最強さんは魔術少女を溺愛したい。③ ~恋バトル本格開始の合図は生徒会加入~

 その様子がいつもとは尋常じゃなく落ち着きがなくて、震えもひどい。

「落ち着け。大丈夫だ。」

「だ、だって、私は……っ。」

 さっき止まった涙も、またじわっと滲んできてしまっている。

 俺は神菜を優しく自分のほうに引き寄せ、ポンポンと背中を叩いた。

 この様子からして、何かがあったのかは間違いない。というか、確定だろう。

 だがきっと来栖やZenith関係でないことを察し、どうすればいいか分からずにいた。

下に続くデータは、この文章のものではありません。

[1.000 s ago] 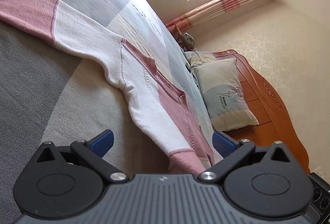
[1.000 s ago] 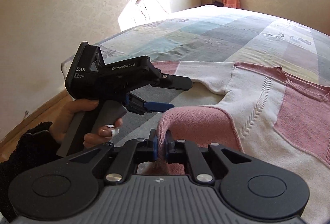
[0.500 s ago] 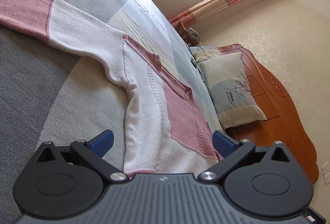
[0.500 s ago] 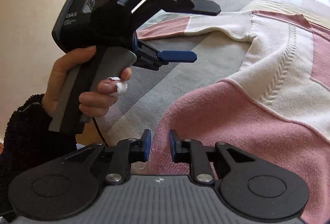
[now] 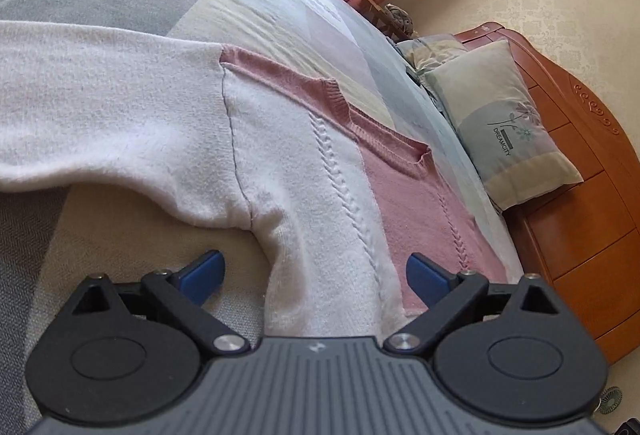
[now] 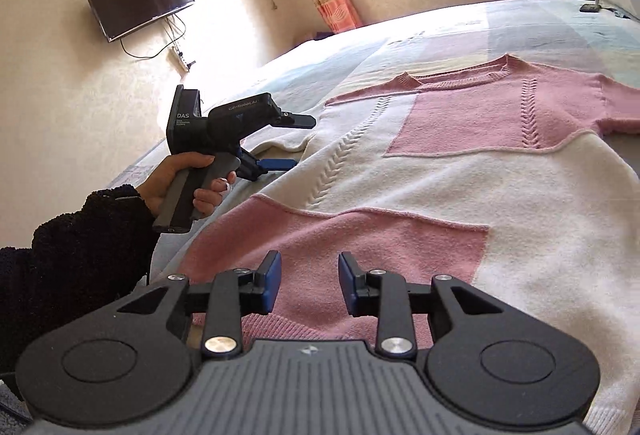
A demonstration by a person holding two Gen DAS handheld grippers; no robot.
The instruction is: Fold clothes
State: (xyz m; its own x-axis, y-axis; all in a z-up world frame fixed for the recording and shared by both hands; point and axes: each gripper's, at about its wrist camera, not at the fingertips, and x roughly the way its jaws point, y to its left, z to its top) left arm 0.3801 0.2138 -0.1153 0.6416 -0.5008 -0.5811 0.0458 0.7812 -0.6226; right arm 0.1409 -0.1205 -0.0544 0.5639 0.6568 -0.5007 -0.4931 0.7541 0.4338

「ごめんなさい、新さん……。迷惑を、かけてしまって……。」

「迷惑なんて思うはずない。俺がいるから、安心しろ。」

「……ありがとう、ございます。」

 神菜はそう言い、俺の服をぎゅっと握りしめる。

 その力から推測するに、よっぽどのことがあったのかと分かる。

 おそらく過去の事だろうが、俺には尋ねる権利なんてない。

 神菜が話してくれないと、意味がないから。

 ……やっぱり来栖に、神菜を取られるわけにはいかない。

 分かっていたことだが、尋常じゃなく怯えている姿を見て改めてそう思った。